#### [WORK TO COMPLETE]
Set down a word-for-word copy of the data below, limited to the lines from the first through the line with "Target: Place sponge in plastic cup".

Stored data entries
******************************
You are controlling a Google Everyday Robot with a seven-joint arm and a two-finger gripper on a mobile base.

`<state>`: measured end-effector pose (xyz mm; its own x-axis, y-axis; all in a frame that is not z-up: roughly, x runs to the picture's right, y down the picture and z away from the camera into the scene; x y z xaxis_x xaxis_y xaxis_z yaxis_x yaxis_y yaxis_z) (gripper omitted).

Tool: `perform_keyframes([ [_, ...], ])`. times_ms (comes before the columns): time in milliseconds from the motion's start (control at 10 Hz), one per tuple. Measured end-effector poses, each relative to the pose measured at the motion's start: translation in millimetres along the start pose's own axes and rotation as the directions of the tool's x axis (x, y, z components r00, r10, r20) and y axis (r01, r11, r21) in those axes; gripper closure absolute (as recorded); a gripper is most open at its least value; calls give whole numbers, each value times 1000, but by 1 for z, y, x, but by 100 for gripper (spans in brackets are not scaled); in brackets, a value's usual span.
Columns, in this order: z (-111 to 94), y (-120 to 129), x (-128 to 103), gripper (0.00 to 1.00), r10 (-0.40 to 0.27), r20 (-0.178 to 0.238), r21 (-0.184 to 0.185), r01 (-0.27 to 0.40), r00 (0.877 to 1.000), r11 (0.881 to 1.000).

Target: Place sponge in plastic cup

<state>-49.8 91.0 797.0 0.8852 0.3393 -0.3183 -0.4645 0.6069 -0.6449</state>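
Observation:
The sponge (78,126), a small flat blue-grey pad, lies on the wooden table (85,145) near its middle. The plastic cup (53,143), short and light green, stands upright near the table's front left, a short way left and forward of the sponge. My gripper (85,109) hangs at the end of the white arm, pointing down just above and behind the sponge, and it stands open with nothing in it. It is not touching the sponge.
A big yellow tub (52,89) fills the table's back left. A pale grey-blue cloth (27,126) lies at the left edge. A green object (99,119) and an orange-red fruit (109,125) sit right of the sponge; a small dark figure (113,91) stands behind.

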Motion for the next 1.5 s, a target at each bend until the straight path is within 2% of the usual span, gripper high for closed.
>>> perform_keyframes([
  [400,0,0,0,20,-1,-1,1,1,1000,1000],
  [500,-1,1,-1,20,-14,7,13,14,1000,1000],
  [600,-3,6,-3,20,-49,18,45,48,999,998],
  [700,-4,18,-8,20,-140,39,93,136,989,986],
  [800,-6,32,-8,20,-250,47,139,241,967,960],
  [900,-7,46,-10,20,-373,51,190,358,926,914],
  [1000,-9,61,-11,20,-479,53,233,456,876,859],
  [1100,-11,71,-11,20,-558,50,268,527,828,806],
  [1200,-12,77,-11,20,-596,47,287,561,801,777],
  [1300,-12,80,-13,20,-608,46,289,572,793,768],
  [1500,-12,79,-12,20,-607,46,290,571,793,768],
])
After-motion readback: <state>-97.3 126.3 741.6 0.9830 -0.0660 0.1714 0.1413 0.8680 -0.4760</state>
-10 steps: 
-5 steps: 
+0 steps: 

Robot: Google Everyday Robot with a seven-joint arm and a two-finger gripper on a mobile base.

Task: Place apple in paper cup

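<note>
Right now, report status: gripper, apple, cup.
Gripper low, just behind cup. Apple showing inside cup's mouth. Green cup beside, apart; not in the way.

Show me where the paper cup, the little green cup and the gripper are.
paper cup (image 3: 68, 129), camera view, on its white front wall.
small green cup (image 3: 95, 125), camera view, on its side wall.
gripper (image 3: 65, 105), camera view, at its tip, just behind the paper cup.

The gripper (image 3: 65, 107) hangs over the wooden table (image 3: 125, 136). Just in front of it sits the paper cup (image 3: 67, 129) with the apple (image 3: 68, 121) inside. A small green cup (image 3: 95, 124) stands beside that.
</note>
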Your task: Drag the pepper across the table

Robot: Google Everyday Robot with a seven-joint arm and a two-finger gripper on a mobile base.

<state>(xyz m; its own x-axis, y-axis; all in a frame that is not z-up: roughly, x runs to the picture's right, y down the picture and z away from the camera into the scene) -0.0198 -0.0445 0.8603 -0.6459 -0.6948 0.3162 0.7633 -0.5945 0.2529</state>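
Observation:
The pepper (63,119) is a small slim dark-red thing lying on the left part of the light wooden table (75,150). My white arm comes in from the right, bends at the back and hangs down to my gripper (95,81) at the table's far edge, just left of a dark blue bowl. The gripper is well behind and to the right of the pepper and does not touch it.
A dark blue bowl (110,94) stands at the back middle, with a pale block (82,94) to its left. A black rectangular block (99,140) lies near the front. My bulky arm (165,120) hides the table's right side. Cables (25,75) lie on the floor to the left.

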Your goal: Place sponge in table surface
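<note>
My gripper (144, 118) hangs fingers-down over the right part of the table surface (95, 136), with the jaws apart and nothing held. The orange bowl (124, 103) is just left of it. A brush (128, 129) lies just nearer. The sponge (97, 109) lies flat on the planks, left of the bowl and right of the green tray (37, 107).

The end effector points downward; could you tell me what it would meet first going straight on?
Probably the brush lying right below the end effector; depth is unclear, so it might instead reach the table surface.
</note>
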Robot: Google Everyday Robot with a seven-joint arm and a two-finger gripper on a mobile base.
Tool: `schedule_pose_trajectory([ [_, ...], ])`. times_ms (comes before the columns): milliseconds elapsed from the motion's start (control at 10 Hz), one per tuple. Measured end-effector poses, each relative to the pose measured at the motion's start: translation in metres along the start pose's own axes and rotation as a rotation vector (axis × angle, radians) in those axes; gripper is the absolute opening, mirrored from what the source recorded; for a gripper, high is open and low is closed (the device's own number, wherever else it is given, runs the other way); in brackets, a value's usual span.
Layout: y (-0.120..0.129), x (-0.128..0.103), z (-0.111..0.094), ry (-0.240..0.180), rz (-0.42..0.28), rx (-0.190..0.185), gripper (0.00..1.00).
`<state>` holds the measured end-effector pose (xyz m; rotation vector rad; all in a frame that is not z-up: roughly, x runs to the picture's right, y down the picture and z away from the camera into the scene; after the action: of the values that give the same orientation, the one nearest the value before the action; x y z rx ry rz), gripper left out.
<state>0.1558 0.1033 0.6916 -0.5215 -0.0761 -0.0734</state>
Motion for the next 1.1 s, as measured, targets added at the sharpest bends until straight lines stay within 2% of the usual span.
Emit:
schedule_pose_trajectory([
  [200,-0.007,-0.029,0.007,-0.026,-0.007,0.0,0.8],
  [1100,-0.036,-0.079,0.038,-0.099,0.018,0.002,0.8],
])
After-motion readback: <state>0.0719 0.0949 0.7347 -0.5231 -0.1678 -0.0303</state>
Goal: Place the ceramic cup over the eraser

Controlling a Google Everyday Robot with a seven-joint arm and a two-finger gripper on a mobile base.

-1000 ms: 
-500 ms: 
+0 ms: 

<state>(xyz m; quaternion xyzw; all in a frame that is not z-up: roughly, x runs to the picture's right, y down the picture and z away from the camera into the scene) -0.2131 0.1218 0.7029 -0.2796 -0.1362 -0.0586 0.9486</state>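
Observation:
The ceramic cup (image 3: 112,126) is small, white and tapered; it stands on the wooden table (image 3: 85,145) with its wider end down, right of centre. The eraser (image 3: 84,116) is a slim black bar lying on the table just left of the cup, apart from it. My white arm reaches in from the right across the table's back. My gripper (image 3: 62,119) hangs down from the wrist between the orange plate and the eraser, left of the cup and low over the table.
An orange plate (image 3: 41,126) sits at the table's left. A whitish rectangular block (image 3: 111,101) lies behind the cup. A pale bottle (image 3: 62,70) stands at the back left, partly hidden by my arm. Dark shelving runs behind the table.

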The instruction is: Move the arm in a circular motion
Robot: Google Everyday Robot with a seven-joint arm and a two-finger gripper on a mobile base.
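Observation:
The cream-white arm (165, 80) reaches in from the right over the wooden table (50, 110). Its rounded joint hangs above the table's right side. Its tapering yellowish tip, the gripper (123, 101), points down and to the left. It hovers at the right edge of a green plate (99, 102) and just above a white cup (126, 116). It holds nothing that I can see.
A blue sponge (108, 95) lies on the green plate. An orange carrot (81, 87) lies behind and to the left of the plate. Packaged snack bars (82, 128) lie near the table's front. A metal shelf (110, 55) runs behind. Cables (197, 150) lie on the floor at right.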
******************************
#### [RESULT BELOW]
You are controlling a Google Everyday Robot with a seven-joint arm and a two-finger gripper on a mobile base.

`<state>`: measured end-effector pose (xyz mm; its own x-axis, y-axis; all in a frame that is not z-up: roughly, x runs to the picture's right, y down the picture and z away from the camera into the scene; x y z xaxis_x xaxis_y xaxis_z yaxis_x yaxis_y yaxis_z) (gripper omitted).

Tool: `perform_keyframes([ [_, ...], ])`. times_ms (comes before the columns): time in milliseconds from the motion's start (control at 10 Hz), one per tuple. Measured end-effector poses, each relative to the pose measured at the motion's start: translation in millimetres along the start pose's own axes and rotation as the directions of the tool's x axis (x, y, z components r00, r10, r20) and y axis (r01, r11, r21) in those axes; gripper closure absolute (as recorded); a gripper is most open at its least value; calls give whole numbers, each value times 1000, but by 1 for z, y, x, but by 100 for gripper (spans in brackets are not scaled); in brackets, a value's usual span.
Columns, in this order: z (-111 to 94), y (-120 to 129), x (-128 to 103), gripper (0.00 to 1.00), r10 (-0.40 to 0.27), r20 (-0.178 to 0.238), r21 (-0.184 to 0.185), r01 (-0.27 to 0.40), r00 (0.877 to 1.000), r11 (0.881 to 1.000).

Target: Place sponge in plastic cup

Nothing else remains in this exercise.